Norman insisted they had injunctions prepared in case of any bans — which could include the 150th Open at St Andrews in July. ‘We don’t want it to end in a court battle,’ he said. ‘We are prepared for them for whenever that is. We don’t want to go but we are ready to go. We are not going to be stopped.’

Players including Phil Mickelson (left) have been refused permission to compete by PGA Tour

Speaking at Centurion Club, which will host the first event, the LIV Golf chief executive called the Tour’s action ‘anti-golfer, anti-fan and anti-competitive’. He added: ‘Shame on these institutions. The Tour is intent on perpetuating its illegal monopoly.’

But the former world No 1 also faced more tough questions about funding from Saudi Arabia. Norman insisted he has never met — and does not report to — Crown Prince Mohammed bin Salman. 

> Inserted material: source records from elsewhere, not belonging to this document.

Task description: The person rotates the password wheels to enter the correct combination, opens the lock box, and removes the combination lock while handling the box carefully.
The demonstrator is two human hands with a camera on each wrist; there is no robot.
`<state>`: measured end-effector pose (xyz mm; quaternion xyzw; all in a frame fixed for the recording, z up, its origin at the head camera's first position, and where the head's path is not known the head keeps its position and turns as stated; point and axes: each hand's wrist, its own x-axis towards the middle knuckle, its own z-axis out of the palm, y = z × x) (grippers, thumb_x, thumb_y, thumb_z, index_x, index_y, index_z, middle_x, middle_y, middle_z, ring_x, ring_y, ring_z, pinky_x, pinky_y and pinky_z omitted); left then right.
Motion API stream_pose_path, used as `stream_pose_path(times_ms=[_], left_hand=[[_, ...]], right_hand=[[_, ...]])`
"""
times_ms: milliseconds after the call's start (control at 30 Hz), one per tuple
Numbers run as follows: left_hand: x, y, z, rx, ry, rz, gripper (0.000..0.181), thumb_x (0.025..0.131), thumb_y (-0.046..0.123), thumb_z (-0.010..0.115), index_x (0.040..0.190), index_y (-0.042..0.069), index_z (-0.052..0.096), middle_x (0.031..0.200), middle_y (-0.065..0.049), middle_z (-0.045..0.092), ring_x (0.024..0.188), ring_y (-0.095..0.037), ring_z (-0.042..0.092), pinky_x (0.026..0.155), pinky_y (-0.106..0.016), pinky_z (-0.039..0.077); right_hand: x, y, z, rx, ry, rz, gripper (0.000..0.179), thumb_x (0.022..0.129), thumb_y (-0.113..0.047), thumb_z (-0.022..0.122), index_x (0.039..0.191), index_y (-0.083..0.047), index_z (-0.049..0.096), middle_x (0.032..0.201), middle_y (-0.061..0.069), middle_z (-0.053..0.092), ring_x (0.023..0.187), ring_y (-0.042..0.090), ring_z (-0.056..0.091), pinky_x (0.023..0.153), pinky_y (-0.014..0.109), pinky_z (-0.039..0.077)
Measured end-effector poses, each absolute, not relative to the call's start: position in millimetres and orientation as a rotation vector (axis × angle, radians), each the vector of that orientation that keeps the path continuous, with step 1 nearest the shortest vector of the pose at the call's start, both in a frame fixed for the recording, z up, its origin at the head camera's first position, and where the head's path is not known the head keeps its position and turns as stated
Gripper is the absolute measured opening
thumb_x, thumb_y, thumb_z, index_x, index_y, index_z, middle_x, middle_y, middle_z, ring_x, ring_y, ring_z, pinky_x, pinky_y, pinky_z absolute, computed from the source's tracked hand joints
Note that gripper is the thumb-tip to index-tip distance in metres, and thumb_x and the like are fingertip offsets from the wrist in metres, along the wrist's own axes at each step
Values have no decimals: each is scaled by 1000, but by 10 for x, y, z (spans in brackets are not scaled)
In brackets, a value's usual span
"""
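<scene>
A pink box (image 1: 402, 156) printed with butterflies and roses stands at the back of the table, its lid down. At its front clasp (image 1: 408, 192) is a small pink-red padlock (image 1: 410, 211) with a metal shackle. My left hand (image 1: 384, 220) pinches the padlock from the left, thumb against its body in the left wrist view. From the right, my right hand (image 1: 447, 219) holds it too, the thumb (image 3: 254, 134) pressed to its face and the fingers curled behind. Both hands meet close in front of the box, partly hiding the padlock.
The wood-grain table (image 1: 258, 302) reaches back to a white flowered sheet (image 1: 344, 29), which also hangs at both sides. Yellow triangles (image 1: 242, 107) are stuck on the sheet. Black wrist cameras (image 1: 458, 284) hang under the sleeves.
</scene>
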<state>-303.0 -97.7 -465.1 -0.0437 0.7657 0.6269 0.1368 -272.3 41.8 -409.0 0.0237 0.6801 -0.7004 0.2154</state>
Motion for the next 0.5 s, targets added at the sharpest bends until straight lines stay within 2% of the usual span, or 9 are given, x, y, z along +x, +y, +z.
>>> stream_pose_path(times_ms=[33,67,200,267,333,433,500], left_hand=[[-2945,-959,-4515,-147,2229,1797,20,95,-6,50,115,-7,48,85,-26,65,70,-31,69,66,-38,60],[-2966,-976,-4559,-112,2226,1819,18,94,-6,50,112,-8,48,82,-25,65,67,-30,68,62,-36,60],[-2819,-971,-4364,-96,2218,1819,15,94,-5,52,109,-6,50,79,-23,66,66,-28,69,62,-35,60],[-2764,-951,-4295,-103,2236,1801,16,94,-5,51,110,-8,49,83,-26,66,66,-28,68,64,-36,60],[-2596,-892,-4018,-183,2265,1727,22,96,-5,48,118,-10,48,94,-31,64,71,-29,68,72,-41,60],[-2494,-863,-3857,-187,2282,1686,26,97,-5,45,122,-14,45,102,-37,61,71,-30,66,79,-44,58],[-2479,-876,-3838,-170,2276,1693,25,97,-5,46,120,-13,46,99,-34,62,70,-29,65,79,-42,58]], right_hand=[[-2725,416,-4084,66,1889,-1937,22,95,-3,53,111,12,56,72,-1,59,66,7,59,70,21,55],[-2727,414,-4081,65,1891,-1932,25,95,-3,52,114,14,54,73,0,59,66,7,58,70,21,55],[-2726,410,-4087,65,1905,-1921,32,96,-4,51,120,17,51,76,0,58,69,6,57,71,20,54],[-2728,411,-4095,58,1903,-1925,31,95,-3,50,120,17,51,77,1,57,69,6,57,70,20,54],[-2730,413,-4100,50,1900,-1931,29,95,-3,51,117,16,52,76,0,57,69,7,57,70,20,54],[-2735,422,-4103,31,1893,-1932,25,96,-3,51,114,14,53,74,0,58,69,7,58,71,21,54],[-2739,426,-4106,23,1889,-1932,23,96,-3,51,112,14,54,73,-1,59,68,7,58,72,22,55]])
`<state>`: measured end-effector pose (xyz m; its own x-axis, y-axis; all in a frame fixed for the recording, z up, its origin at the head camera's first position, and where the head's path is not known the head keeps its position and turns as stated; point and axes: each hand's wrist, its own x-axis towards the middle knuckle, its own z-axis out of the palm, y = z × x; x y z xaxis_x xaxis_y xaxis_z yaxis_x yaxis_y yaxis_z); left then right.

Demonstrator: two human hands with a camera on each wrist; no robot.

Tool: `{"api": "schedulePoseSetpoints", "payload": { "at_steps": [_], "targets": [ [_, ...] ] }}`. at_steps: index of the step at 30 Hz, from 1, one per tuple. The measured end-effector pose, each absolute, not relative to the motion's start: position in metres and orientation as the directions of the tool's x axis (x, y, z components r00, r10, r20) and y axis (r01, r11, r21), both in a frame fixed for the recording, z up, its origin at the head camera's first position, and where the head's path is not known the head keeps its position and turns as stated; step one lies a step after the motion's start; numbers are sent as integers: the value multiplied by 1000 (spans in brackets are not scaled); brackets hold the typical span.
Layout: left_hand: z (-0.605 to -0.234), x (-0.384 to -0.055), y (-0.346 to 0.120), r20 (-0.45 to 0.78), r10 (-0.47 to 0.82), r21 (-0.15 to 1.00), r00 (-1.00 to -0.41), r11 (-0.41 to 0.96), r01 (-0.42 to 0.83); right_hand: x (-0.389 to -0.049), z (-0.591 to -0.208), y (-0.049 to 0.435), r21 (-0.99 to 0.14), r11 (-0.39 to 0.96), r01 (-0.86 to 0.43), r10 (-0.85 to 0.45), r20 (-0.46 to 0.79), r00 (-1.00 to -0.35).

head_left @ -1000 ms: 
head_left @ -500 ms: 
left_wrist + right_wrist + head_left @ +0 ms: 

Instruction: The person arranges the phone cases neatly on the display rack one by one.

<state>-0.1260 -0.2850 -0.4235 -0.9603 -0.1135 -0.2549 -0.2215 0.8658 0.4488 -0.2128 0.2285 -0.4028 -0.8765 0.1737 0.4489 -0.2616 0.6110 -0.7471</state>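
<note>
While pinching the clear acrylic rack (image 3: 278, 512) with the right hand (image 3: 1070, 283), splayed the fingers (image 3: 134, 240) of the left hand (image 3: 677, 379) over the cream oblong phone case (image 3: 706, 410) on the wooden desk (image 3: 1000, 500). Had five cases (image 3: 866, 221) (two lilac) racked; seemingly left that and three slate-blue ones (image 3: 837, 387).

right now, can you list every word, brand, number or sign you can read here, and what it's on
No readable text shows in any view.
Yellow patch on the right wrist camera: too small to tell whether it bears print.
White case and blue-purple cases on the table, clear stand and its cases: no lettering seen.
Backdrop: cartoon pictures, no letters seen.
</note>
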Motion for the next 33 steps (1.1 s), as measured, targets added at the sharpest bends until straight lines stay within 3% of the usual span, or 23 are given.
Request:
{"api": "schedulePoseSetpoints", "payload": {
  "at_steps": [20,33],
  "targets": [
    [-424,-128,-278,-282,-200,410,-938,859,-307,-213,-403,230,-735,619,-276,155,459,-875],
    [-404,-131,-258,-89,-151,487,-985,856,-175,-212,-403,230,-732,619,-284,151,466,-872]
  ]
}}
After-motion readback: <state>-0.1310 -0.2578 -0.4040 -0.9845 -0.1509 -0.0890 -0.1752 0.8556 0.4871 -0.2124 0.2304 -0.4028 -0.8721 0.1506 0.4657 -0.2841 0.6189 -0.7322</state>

When asked about the 81 executions Saudi Arabia carried out in a single day in March, the 67-year-old said: ‘Quite honestly I look forward, I don’t look back. I don’t look into the politics of things. I heard about it and just kept moving on.’

Norman has also said the kingdom should talk about the murder of journalist Jamal Khashoggi. ‘Take ownership no matter what it is,’ he said. ‘We’ve all made mistakes and you just want to learn by those.’

Lee Westwood was also known to have asked for the required release to play the event

When Norman was pressed on whether cutting up a journalist was merely a mistake, the Australian said: ‘I’m not going to go down this road, let’s just stay focused on golf.’

It was a tough end to a day which Norman had said could be the most important in the history of golf for 53 years. Some players joining the series could be named next week, with Norman hopeful the shorter, festival-style format can be golf’s answer to T20.

He can envisage players in the world’s top 10 featuring but insists success does not rely on superstars such as Rory McIlroy or Tiger Woods.

‘We don’t need them. If none of the top 20 come it’s still going ahead,’ he said. ‘Imagine if a 15-year-old kid out of Asia came in and won the first event. He’s the next superstar. Or an amateur. That would be the greatest moment in golf.’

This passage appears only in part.